DATA SHOWN:
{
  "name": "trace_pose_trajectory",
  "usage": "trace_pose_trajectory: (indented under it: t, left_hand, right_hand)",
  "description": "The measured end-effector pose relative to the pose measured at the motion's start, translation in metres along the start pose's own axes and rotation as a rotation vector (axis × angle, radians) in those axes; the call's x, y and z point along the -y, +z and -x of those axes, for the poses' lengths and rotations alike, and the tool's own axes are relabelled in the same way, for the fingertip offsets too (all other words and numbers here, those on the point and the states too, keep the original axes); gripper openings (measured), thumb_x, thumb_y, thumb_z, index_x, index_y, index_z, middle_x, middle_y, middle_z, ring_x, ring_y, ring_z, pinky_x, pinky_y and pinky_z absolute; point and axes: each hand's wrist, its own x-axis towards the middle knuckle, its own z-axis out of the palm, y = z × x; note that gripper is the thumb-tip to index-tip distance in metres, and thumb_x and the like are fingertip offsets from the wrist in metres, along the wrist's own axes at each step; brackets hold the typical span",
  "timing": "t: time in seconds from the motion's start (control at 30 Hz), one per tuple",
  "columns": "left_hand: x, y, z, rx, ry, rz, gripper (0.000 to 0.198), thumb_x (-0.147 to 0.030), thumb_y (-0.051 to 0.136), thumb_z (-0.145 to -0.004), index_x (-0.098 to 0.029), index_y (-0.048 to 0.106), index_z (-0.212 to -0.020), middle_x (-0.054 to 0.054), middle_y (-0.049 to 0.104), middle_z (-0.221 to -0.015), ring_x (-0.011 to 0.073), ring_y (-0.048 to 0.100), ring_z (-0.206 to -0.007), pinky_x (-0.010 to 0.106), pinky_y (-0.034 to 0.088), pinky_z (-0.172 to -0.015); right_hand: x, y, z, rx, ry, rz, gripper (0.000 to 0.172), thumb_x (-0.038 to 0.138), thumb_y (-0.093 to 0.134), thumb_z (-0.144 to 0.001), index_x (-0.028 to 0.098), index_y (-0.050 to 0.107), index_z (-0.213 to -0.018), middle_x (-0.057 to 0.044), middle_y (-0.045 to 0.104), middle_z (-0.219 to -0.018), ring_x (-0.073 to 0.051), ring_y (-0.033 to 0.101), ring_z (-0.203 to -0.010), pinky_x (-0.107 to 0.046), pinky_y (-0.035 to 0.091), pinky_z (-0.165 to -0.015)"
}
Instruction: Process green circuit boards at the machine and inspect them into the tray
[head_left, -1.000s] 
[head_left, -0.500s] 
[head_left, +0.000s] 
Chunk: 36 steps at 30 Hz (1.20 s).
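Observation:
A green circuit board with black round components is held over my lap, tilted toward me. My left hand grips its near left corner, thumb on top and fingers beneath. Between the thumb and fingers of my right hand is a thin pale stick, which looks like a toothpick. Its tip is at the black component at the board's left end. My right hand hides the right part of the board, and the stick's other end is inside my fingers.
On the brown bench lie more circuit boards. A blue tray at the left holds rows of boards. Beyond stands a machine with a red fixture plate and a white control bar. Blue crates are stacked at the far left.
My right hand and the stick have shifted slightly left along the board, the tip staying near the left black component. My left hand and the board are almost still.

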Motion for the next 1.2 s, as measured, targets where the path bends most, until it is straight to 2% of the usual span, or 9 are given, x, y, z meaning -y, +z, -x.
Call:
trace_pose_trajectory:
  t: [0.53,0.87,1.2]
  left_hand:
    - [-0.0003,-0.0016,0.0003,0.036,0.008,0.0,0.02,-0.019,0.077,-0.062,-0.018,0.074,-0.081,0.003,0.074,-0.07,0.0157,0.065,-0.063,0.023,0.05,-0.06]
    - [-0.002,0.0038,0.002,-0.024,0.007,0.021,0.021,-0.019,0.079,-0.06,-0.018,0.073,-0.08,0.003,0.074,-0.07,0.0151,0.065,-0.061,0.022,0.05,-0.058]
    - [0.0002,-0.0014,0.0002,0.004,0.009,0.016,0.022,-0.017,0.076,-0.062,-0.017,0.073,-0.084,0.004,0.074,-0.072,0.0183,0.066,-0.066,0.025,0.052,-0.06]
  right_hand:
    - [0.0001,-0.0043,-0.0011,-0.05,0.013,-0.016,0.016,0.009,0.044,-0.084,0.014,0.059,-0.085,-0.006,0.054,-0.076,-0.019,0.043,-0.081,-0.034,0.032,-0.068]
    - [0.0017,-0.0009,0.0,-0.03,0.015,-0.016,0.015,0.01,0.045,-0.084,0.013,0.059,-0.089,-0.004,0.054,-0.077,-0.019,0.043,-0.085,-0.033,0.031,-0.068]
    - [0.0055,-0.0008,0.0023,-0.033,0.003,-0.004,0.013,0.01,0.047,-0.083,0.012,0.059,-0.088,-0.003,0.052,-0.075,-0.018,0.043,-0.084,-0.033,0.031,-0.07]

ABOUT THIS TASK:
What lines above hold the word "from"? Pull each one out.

REPLY TO THE TASK:
  "description": "The measured end-effector pose relative to the pose measured at the motion's start, translation in metres along the start pose's own axes and rotation as a rotation vector (axis × angle, radians) in those axes; the call's x, y and z point along the -y, +z and -x of those axes, for the poses' lengths and rotations alike, and the tool's own axes are relabelled in the same way, for the fingertip offsets too (all other words and numbers here, those on the point and the states too, keep the original axes); gripper openings (measured), thumb_x, thumb_y, thumb_z, index_x, index_y, index_z, middle_x, middle_y, middle_z, ring_x, ring_y, ring_z, pinky_x, pinky_y and pinky_z absolute; point and axes: each hand's wrist, its own x-axis towards the middle knuckle, its own z-axis out of the palm, y = z × x; note that gripper is the thumb-tip to index-tip distance in metres, and thumb_x and the like are fingertip offsets from the wrist in metres, along the wrist's own axes at each step; brackets hold the typical span",
  "timing": "t: time in seconds from the motion's start (control at 30 Hz), one per tuple",

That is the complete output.